Defense attorney McDonald repeatedly has stated Fish did not receive a fair trial because the jury was prevented from hearing evidence and expert testimony regarding the extent of Kuenzli’s psychiatric condition and history of violent behavior.
That includes two separate suicide attempts and an alleged violent choking of a man visiting a woman that Kuenzli had been “stalking,” McDonald told the Arizona Capitol Times in June.
The Coconino County Attorney’s Office has denied any mishandling of the case, arguing that character evidence for both parties were extensively litigated during pretrial motions.
“Our position at trial was allegations of the victim’s bad character were largely irrelevant because Mr.
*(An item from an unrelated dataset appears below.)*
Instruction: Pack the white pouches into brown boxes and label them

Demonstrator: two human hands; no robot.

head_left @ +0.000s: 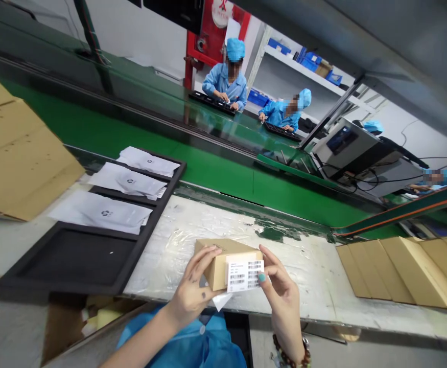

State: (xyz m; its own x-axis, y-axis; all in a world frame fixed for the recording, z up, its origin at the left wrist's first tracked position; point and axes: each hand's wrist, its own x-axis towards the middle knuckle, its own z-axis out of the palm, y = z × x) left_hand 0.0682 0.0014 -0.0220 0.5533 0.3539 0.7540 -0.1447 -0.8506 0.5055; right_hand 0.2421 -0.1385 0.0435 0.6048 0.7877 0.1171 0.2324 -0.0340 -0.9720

Fish didn’t know the victim,” Coconino County Chief Deputy Attorney David Rozema told the Capitol Times in June. “These people didn’t know each other.”
Both Gray and McDonald said the foreman of the jury that convicted Fish has said a not guilty verdict would have been reached if Fish would have been tried under the self defense laws passed in 2006.
In December, Coconino County Attorney Terrence Hance told the Capitol Times the court correctly tried Fish under the old laws requiring defendants to prove they acted lawfully when using force, stating the jury had already been empanelled, instructed and received evidence in the case by the time the changes were signed into law.
He also said he doubted if the new law would have contributed to a not guilty verdict.
“You can instruct a jury all you want but their first consideration will be ‘what happened’ and ‘why should this person be brought before us?’” he said. “And fortunately or unfortunately, depending on your point of view, juries often function with a better sense of reality than technicians of the law.”